A couple of years after I'd left the business, the owner heard a Blockbuster was coming to town, and made plans to close the video store and do something different. He believed there was no way he could compete, and he may have been right. Back then, Blockbuster was seen as the diva of the video rental world, better than any other such company. Personally, I felt the stores to be horribly common denominator, only stocking tons of the most obvious titles, while customer service simply devolved into asking if they had a particular title or not. But as I clearly am not a typical consumer (not a boast) I was wrong about Blockbuster, and for many years the chain floiurished, putting indie stores out of business with their lower pricing and copious concessions. It reminded me of the times I spent with Musicland Inc., the company that owned Sam Goody, Suncoast Video, Musicland, and Media Play stores. That company was the top music retailer in the nation in 1991, and it didn't look like that was going to change any time soon.

But, as with all evolutions, things change. And in the case of video rentals and sales, the change that altered the industry forever and will continue to do so, is singular: the internet.

It started slowly, with online video retailers popping up, mostly catering to speciality genres that video stores tend to be unkind to, like horror and foreign film.
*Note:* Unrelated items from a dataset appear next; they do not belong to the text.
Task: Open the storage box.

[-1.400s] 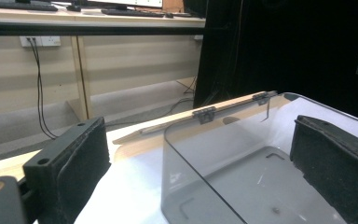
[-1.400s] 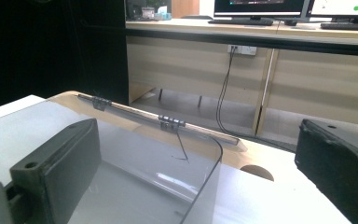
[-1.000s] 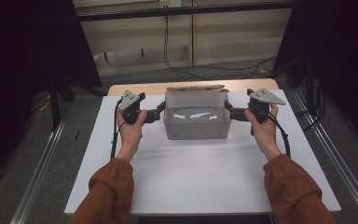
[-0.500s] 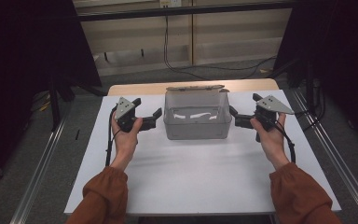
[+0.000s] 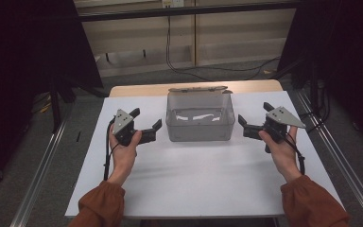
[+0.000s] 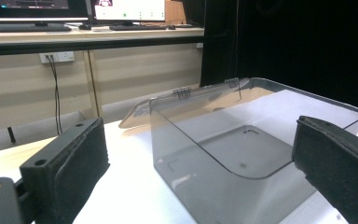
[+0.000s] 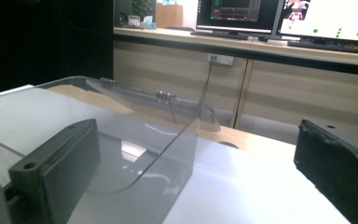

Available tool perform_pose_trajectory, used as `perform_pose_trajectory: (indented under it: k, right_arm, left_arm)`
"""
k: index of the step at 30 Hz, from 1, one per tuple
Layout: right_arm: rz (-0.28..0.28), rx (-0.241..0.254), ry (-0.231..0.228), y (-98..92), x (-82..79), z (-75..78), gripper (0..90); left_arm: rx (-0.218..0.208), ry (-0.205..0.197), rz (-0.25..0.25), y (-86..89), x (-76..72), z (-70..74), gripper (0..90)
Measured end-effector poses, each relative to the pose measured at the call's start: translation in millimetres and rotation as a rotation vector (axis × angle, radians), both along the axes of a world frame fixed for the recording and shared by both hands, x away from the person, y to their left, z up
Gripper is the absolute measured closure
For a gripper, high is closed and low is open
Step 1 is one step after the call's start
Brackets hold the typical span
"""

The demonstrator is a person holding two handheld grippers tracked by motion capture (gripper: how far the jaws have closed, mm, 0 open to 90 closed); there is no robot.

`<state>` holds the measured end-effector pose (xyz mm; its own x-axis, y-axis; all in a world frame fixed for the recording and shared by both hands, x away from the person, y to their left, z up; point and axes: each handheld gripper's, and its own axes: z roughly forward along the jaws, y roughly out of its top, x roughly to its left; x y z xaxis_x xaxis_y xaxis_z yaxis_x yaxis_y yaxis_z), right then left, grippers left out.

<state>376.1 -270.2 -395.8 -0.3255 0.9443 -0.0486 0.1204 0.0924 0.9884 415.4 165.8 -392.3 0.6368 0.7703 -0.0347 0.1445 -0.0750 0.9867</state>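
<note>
A: Left claw first. What's changed?
B: It has backed off the clear box. A second ago it sat against the box's left wall; now it hangs just beside it, jaws apart, holding nothing.
A: Box itself?
B: Same spot, mid-back of the white surface, upright, empty, hinged lid flipped open behind it.
A: Right claw?
B: Same story: pulled away from the right wall, jaws apart, nothing between them.
A: Meaning?
B: Looks like the box has just been set down and released, so placement is likely finished. Both hands seem to be retreating.
</note>
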Motion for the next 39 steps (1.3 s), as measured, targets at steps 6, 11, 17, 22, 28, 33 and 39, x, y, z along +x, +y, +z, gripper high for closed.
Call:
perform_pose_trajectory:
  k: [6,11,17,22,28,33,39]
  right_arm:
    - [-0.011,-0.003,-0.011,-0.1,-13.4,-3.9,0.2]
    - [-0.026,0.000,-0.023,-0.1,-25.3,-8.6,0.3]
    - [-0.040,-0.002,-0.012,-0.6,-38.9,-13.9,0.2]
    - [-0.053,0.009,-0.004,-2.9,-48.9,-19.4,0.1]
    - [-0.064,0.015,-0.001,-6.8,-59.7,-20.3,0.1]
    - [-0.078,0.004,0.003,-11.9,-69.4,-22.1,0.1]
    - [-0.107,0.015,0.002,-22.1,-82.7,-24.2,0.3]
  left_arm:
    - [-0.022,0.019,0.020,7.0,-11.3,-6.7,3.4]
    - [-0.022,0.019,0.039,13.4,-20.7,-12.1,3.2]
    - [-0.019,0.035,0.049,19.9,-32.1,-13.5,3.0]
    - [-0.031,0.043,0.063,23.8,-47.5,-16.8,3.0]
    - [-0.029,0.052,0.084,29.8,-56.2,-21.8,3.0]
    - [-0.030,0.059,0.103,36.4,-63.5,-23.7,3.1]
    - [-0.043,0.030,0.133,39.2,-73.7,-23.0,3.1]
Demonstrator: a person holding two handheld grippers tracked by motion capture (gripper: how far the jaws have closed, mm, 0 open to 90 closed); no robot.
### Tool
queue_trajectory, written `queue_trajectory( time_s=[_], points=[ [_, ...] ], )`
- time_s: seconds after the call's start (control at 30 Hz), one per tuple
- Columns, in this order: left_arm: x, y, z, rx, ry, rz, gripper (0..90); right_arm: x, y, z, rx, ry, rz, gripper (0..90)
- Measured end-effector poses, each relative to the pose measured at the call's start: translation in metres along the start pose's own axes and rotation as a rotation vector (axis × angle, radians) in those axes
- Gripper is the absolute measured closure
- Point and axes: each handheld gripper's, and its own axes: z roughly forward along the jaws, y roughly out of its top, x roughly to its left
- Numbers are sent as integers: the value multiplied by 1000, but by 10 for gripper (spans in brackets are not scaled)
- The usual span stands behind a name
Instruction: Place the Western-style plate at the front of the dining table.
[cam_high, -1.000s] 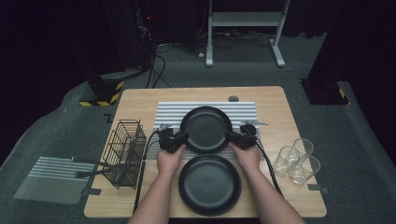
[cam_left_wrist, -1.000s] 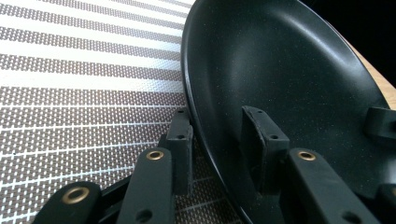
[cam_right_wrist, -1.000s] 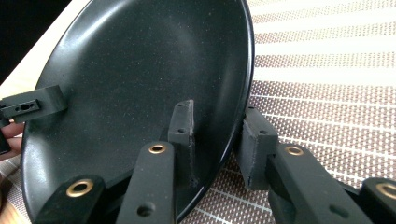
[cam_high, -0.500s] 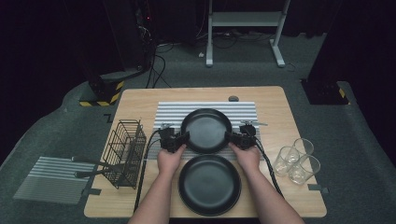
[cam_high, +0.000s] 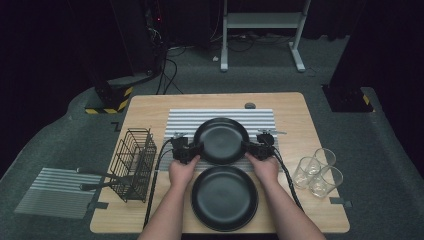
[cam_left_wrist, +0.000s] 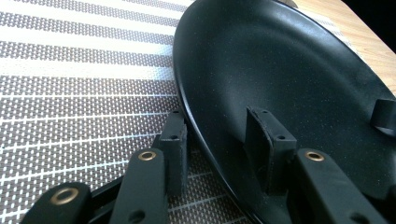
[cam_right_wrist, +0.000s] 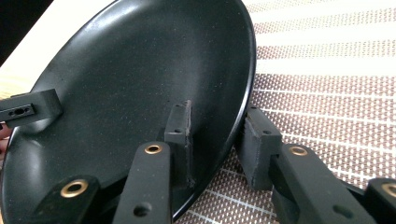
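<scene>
A black plate (cam_high: 221, 140) lies on the striped mat (cam_high: 185, 120) in the middle of the table. My left gripper (cam_high: 197, 148) straddles its left rim and my right gripper (cam_high: 247, 146) its right rim. In the left gripper view the plate (cam_left_wrist: 289, 79) has its rim between the left gripper (cam_left_wrist: 217, 116) pads, with a gap on each side; these jaws have just been opening. In the right gripper view the right gripper (cam_right_wrist: 218, 111) likewise stands around the plate (cam_right_wrist: 140, 79) rim without squeezing it. A second black plate (cam_high: 224, 197) rests nearer, between the forearms.
A black wire basket (cam_high: 132, 162) stands at the table's left edge, with utensil handles (cam_high: 95, 175) sticking out of it. Three clear glasses (cam_high: 317, 170) cluster at the right. Another striped mat (cam_high: 55, 185) lies on the floor to the left.
Both hands stay at the far plate's rims. No shift of plate or grippers shows in the high view.
</scene>
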Motion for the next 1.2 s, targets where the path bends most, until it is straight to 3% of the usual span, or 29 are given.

Blockbuster's selection looked shoddy and lazy alongside these competitors. And then in 1999...Netflix. I have been a Netflix subscriber for about 7 years now, so I'm kind of a veteran. While deciding to join, I logged onto the site and checked to see if they had some obscure titles I was interested in. They had them. Other titles I checked were unavailable anywhere at the time, and when they became so, I emailed Netflix to advise them. With about 6 weeks, they were stocking the titles. I was being given better customer service by an unseen phantom at the other end of my modem than I'd ever gotten from Blockbuster.

The other factor that is the bigger bugaboo for the rental industry, is the exponential increase in computer processor's speed and the velocity of the internet itself. Remember trying to download video clips online back in '99? More frustration than it was worth. Today, I watched two documentaries for free on Netflix without a buffering message in sight.
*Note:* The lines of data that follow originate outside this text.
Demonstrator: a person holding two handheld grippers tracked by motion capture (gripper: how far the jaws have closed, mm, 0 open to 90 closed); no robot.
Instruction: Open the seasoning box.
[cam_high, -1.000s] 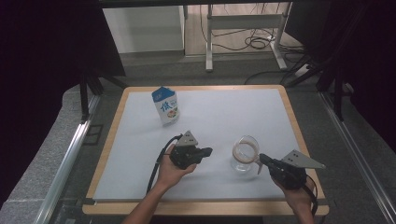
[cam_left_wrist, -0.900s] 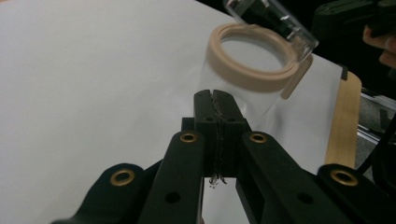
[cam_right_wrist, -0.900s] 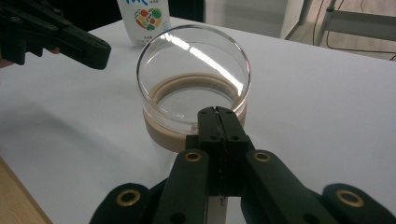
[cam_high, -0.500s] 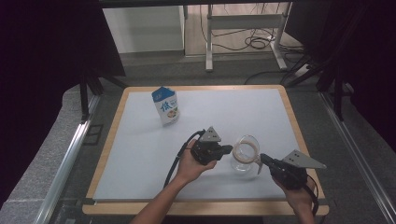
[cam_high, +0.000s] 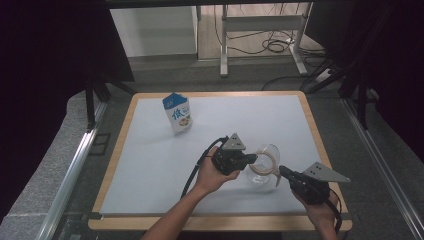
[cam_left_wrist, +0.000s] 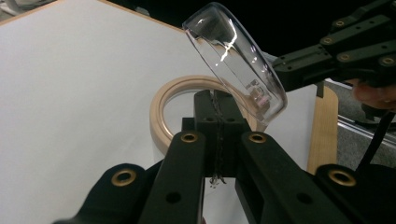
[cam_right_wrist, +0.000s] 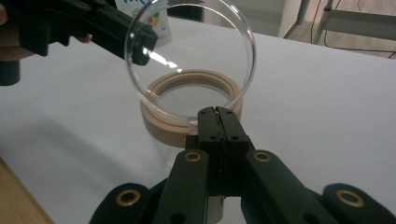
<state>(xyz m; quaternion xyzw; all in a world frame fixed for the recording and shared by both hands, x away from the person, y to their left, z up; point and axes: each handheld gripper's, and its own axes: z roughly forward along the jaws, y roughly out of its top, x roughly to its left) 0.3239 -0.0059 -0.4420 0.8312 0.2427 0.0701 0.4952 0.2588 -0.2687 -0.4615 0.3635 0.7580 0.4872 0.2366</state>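
High view, two grippers, left gripper, right gripper, one glass jar, one carton.

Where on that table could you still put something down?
Bare white table runs left of the left gripper, below the carton. The far right, behind the jar, is free too. It's crowded where both grippers meet at the jar.

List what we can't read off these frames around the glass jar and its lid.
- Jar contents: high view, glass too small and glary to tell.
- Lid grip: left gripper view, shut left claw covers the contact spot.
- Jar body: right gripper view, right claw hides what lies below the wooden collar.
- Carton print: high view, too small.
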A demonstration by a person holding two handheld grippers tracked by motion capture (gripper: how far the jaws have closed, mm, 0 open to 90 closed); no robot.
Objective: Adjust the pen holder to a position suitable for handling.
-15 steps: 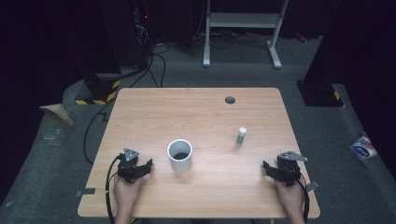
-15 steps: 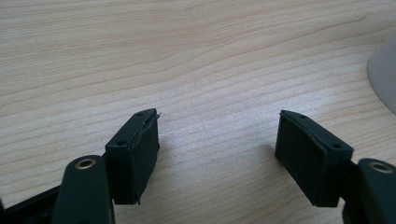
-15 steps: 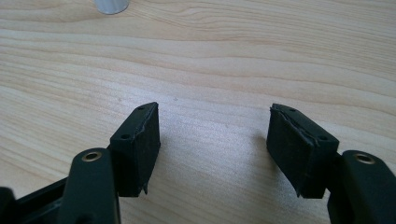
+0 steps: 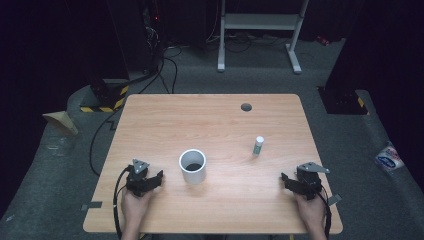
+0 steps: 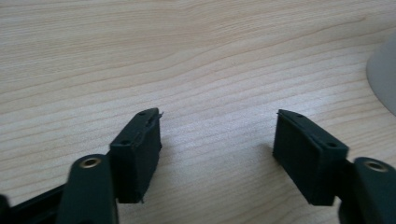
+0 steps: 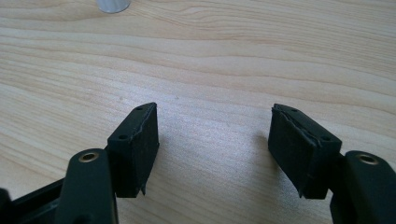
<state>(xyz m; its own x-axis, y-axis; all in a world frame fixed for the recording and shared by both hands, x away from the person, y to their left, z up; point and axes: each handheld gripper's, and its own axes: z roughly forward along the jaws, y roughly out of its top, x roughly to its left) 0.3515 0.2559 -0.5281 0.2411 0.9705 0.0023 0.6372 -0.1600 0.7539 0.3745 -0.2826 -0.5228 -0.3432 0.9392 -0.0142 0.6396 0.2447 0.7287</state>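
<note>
White cylindrical cup (image 4: 192, 166) — upright, open top, dark inside — stands on the tabletop (image 4: 210, 122) slightly left of centre, nearer the near edge than the far one. Small white bottle (image 4: 258, 145), pale greenish body, white cap — upright, right of centre, well apart from the cup, well in from the right edge.
</note>
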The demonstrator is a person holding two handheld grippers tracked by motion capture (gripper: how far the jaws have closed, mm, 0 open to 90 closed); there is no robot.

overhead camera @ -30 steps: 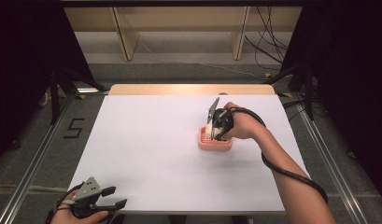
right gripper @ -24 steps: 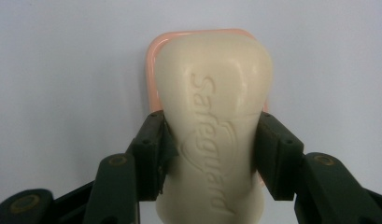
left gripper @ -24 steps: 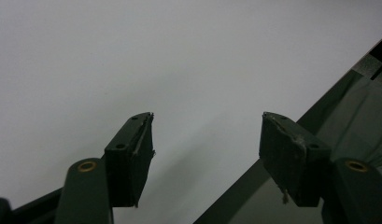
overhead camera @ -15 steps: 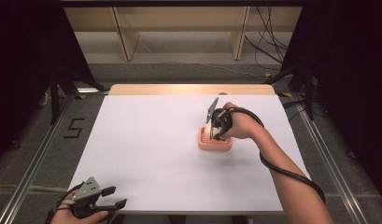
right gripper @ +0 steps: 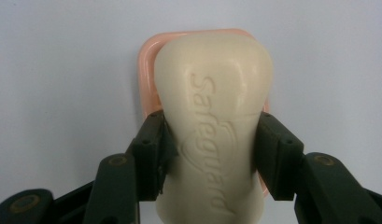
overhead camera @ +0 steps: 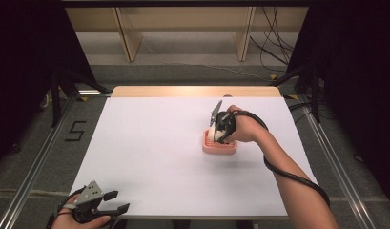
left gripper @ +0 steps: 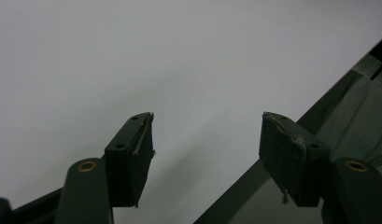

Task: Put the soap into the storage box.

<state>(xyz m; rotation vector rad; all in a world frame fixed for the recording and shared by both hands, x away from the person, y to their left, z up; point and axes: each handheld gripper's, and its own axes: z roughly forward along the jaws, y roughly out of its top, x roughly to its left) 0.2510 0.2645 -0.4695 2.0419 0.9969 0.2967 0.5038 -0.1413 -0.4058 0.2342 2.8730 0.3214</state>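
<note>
Black gripper [right gripper: 209, 140] with brass screws, seemingly frayed pads [left gripper: 144, 140].

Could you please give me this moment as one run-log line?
right gripper: shut on soap bar, over pink soap dish | left gripper: open, idle at table near edge

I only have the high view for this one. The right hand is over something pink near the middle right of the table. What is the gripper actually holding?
Observer: The right gripper is shut on a cream soap bar; the pads press its two long sides.
Operator: And the pink thing?
Observer: A pink soap dish directly beneath the bar; its rim shows around the bar's far end.
Operator: Any marking on the bar?
Observer: Yes, the word Safeguard is embossed along its top face.
Operator: What about the left gripper?
Observer: The left gripper has its jaws wide apart with nothing between them, over the white table near its edge.
</note>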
Now it may sound like I'm rooting for Blockbuster's demise, but I'm not. Netflix built the better mousetrap, and Blockbuster will struggle to work their way out of bankruptcy and fight back. But thinking back to my personal vdeo store employee days, I miss the one thing I also miss about downloading music or buying books online: human interaction. We laughed and joked with our customers, and got into talks and debates about the movies. We waited to see what a customer would think of a film we'd recommended to them. My boss and I would debate what titles we ought to stock. Netflix is great, but I feel like I'd need to form a film society to get back the kind of anima that was so easily obtained back then. The same is true of music stores nowadays (less so of books). The personal touch is virtually vanished. Now some people don't care about that. They want convienience and the top ten titles at their beck and call and have no desire to dig deeper. But some of us do, and a computer is, ultimatley, far worse at helping with that than an actual person.
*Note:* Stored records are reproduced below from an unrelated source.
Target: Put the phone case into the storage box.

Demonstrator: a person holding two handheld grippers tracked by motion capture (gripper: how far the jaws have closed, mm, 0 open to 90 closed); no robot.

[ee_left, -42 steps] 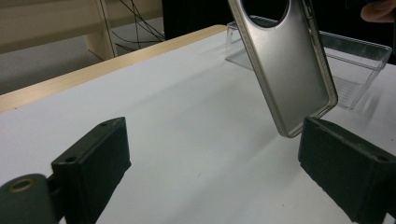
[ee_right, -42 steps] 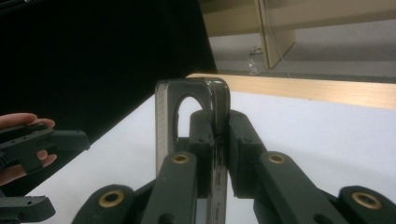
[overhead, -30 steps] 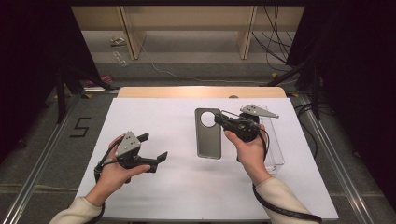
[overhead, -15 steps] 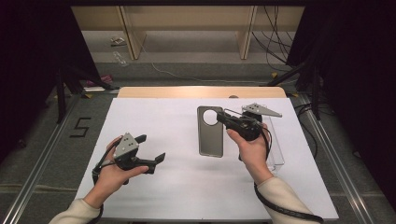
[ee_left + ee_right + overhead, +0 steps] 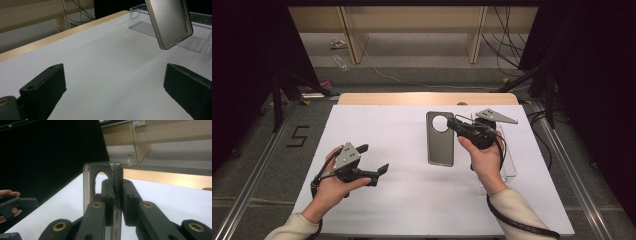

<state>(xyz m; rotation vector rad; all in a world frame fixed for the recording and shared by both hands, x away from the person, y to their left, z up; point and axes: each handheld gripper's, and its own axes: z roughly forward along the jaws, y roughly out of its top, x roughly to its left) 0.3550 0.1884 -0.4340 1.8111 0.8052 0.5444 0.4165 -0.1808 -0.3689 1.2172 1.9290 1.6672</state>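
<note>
A grey phone case (image 5: 440, 145) with a round camera opening hangs over the white table (image 5: 402, 200), right of centre. My right gripper (image 5: 451, 122) is shut on its edge beside the opening. In the right gripper view the case (image 5: 88, 182) stands edge-on, pinched between the two black jaws of the right gripper (image 5: 115, 192). From the left gripper view the case (image 5: 170, 22) is raised and tilted, its lower corner off the surface. My left gripper (image 5: 373, 158) sits low at the near left, held in a hand, jaws wide apart; nothing lies between the jaws of the left gripper (image 5: 115, 85).
A clear plastic tray (image 5: 508, 162) lies on the table under and right of the right hand; it appears as a clear tray (image 5: 197, 37) behind the case. The table's wooden far edge (image 5: 427, 98) faces shelving. Dark floor flanks both sides.
The right gripper and the phone case have shifted slightly to the right. The left hand has stayed put.
</note>
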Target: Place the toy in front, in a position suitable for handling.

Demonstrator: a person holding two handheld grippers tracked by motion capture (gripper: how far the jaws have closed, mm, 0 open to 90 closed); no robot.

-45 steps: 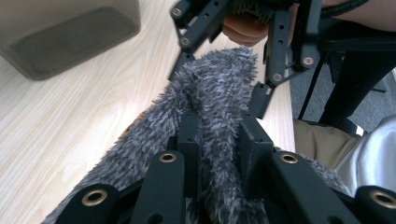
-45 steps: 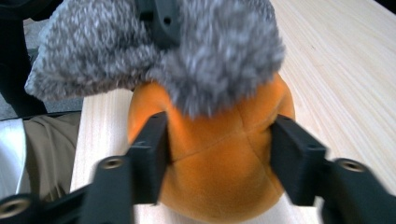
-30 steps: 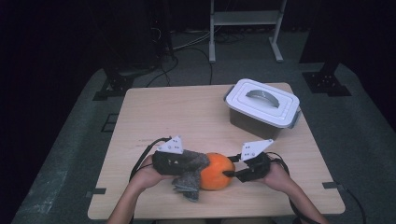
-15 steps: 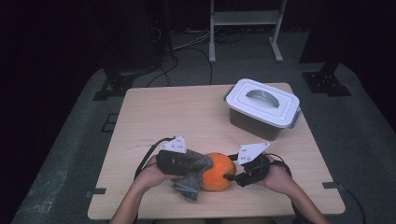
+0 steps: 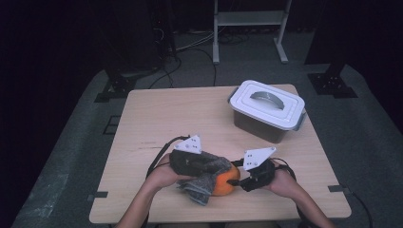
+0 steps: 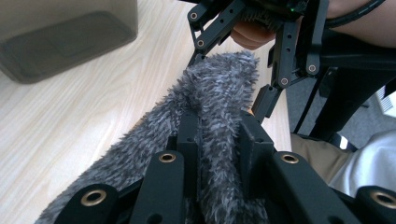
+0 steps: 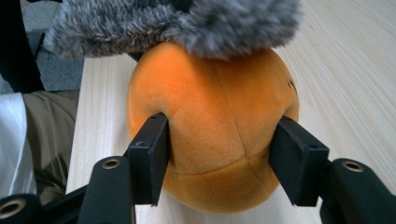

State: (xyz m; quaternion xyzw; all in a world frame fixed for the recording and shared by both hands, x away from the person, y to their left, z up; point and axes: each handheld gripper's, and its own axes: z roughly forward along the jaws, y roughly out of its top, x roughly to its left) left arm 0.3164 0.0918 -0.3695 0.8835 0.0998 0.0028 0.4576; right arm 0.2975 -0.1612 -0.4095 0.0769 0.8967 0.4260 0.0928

I hope Blockbuster survives. I think by using far less retail outlets with sizably improved selecions, they might. Maybe just have Blockbuster Supercenters that strive to be the best damn video store in a given major city, and throw the rest of their business into video on demand and online renting. That's just my thought, for what it's worth. For now the better mousetrap is Netflix...how long will it be before someone re-unlocks the human interaction aspect of the business, and we all get to glare at a new one?